● YOUR OBJECTIVE: Scan the data below and work out how many of its lines contain the word "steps". Give only that number.

Data excerpts
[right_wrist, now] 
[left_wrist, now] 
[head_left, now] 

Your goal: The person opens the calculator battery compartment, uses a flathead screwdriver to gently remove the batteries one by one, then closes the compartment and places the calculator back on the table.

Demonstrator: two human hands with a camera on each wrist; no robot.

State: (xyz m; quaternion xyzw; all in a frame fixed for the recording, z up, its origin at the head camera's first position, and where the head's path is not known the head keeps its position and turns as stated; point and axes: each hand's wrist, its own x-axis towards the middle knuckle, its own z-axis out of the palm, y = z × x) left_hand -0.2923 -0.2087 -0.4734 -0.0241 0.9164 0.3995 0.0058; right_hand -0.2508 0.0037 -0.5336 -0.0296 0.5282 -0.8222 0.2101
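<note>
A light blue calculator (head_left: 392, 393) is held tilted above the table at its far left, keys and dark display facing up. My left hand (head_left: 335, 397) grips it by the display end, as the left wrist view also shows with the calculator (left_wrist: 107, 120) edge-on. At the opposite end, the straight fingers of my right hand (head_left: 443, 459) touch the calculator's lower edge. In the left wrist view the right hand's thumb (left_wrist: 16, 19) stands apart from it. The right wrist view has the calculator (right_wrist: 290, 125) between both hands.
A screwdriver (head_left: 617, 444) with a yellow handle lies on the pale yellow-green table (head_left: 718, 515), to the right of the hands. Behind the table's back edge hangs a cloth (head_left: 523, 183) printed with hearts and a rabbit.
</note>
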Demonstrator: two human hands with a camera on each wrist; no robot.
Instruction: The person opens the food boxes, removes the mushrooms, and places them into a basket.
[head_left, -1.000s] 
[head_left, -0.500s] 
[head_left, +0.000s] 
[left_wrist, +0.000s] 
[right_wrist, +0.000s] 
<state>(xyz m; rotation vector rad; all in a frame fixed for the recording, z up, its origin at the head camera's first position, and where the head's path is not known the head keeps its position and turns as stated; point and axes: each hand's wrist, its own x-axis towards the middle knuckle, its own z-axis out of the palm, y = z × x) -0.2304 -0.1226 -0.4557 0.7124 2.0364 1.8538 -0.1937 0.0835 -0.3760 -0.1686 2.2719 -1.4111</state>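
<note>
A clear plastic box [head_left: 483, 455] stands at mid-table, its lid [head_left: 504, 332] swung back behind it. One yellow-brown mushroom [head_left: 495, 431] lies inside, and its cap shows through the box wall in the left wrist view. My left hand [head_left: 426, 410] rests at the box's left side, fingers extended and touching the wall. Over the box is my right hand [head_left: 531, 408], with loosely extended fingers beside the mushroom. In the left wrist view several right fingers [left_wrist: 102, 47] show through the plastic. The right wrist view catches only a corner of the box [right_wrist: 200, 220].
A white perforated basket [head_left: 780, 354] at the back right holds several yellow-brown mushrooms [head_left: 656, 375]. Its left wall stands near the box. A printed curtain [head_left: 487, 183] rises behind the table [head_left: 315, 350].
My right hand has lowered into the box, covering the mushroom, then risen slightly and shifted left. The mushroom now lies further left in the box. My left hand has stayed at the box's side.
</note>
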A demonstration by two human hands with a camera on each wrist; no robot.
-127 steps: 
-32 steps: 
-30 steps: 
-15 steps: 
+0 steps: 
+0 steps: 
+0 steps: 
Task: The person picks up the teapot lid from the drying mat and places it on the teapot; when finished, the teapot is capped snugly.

● SOLUTION TO THIS EXERCISE: 7